_WORK TASK_
Output the lines below exactly, please, from the first line until the line with "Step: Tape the", counting both.

(MATERIAL FOR THIS TASK)

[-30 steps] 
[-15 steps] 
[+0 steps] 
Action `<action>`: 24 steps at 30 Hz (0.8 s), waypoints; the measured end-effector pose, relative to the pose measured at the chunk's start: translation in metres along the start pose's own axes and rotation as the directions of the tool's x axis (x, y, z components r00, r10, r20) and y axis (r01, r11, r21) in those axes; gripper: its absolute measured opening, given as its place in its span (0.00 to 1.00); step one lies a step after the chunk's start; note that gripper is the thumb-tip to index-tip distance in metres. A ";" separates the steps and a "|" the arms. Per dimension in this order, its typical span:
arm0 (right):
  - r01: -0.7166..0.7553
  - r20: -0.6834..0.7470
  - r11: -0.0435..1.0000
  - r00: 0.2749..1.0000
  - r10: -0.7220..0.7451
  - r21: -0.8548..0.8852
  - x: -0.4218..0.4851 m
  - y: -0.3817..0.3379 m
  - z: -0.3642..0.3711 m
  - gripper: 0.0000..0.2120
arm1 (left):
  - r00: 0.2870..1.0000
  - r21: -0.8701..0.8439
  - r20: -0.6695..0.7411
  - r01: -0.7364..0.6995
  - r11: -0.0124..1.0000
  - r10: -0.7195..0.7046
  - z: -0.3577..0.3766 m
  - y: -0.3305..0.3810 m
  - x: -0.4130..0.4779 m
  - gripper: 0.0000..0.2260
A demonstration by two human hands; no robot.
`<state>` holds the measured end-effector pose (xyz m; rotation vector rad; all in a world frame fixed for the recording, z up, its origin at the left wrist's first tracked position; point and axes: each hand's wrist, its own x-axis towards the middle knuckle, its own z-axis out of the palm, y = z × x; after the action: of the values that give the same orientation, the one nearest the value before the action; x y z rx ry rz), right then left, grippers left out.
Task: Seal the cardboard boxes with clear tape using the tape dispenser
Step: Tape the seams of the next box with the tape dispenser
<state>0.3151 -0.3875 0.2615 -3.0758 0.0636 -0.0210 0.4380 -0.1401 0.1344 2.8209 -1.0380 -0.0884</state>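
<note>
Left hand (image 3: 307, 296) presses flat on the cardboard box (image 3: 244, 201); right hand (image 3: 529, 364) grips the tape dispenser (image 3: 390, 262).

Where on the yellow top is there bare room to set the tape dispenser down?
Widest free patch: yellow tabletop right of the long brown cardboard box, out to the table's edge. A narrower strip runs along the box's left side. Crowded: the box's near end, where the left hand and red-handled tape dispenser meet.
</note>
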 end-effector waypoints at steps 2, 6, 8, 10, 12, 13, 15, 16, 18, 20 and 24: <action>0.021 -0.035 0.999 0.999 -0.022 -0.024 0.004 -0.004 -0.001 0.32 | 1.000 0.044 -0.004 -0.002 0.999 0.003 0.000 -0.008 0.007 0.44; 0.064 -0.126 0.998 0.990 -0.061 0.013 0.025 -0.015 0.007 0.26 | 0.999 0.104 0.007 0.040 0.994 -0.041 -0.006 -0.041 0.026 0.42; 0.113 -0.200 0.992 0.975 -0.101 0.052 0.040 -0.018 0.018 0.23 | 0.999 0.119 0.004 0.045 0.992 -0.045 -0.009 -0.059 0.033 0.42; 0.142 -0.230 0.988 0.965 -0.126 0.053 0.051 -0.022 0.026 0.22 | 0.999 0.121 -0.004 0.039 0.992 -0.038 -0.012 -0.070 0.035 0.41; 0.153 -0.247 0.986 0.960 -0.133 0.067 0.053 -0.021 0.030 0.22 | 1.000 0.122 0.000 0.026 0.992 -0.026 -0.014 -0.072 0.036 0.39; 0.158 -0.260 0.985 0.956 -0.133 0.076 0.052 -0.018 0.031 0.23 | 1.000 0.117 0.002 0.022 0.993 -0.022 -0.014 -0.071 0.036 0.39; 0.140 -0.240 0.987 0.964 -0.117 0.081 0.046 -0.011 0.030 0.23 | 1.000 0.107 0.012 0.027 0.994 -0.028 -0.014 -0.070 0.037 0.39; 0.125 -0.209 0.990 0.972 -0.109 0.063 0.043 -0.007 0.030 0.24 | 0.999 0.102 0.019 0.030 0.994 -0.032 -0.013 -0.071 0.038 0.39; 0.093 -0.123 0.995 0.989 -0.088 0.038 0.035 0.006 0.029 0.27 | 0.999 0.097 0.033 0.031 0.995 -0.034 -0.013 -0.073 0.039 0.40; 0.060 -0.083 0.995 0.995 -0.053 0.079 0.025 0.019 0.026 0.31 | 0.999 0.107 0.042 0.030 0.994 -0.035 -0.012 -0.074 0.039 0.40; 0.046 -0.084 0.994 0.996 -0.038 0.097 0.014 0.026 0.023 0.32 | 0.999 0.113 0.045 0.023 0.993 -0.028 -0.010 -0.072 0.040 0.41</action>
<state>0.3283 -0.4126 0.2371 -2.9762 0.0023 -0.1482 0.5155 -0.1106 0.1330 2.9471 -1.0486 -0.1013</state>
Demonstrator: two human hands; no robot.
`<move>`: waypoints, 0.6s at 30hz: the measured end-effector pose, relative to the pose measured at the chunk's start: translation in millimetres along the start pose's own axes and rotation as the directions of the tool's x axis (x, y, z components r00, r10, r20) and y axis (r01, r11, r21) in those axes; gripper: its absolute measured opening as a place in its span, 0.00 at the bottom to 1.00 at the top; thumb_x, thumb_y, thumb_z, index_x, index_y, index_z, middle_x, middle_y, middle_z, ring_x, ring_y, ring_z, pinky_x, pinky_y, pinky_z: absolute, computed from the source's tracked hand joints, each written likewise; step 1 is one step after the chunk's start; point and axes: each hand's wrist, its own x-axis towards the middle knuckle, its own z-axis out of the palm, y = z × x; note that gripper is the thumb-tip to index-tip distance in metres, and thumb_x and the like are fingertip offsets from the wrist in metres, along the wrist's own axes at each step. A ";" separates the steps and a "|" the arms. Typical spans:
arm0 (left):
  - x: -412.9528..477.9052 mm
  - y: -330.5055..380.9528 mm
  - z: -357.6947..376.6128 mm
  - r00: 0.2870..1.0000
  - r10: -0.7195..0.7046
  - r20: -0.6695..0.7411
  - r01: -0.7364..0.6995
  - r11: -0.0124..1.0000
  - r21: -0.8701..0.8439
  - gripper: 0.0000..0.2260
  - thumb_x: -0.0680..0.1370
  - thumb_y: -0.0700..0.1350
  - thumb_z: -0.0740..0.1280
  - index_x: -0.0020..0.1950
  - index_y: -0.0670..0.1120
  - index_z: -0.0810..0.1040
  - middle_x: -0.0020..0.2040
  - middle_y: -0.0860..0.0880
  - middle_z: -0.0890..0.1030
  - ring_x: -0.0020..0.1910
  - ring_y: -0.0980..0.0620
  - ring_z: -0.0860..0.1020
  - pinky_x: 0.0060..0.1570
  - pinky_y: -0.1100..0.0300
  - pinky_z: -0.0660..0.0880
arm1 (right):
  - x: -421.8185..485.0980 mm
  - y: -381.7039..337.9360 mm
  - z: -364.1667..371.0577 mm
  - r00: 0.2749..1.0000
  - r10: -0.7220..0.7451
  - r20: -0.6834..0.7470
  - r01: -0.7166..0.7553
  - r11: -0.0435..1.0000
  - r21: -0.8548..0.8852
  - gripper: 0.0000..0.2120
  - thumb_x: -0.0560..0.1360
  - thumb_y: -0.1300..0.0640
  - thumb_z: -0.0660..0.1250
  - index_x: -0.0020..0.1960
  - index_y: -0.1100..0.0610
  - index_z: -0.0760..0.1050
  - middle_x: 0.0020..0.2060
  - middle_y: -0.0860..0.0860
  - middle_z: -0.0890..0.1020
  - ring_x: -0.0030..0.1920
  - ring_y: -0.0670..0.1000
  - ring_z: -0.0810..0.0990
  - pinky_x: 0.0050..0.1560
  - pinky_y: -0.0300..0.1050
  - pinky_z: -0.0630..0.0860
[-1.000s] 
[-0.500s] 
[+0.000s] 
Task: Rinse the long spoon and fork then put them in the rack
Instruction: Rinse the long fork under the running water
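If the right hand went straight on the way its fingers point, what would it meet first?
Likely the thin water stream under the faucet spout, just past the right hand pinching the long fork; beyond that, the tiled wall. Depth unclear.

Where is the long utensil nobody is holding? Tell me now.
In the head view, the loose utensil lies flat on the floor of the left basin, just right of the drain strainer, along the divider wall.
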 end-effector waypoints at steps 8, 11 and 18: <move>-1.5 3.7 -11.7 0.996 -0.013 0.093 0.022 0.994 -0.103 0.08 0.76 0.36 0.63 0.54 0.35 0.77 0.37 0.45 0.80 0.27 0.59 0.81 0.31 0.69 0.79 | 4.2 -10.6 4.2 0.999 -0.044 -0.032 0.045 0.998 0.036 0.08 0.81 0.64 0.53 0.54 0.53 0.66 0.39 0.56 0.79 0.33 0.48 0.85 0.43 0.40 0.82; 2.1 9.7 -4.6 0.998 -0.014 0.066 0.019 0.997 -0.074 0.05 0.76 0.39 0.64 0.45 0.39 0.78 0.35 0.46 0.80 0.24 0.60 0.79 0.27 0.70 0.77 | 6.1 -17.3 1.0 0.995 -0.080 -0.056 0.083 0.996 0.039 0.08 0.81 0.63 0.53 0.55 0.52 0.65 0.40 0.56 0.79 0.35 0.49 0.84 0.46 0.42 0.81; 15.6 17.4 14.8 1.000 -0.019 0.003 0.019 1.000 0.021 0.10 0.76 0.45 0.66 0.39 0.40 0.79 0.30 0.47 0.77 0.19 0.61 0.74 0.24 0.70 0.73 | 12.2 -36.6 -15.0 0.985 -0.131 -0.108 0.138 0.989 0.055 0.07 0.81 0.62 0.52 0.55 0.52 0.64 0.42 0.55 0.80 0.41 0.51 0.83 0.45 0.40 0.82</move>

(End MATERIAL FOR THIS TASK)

_RESULT_
[-30 steps] 
[-15 steps] 
[+0 steps] 
Action `<action>`: 24 steps at 30 Hz (0.8 s), waypoints; the measured end-effector pose, relative to the pose measured at the chunk's start: translation in metres along the start pose's own axes and rotation as the directions of the tool's x axis (x, y, z components r00, r10, r20) and y axis (r01, r11, r21) in those axes; gripper: its absolute measured opening, given as its place in its span (0.00 to 1.00); step one lies a step after the chunk's start; note that gripper is the thumb-tip to index-tip distance in metres. A ";" separates the steps and a "|" the arms. Per dimension in this order, its typical span:
arm0 (right):
  - r01: -0.7166..0.7553
  - r20: -0.6834..0.7470
  - r11: -0.0435..1.0000
  - r00: 0.2749..1.0000
  - r10: -0.7220..0.7451
  - r21: -0.8548..0.8852
  - x: -0.4218..0.4851 m
  - y: -0.3817..0.3379 m
  - z: -0.3642..0.3711 m
  - gripper: 0.0000..0.2120
arm1 (left):
  - r00: 0.2870..1.0000
  - r21: -0.8701..0.8439
  - r20: -0.6695..0.7411
  - r01: -0.7364..0.6995
  - r11: -0.0124..1.0000
  - r10: -0.7195..0.7046
  - z: -0.3577..0.3766 m
  - y: -0.3305..0.3810 m
  - x: -0.4130..0.4779 m
  - gripper: 0.0000..0.2260
A demonstration by two human hands; no robot.
`<state>` holds the measured end-effector pose (xyz m; rotation vector rad; all in a world frame fixed for the recording, z up, its origin at the left wrist's first tracked position; point and axes: each hand's wrist, its own x-axis towards the middle knuckle, its own z-axis out of the palm, y = z × x; after the action: of the values that give the same orientation, the one nearest the value before the action; x y z rx ry rz), right then left, grippers left out.
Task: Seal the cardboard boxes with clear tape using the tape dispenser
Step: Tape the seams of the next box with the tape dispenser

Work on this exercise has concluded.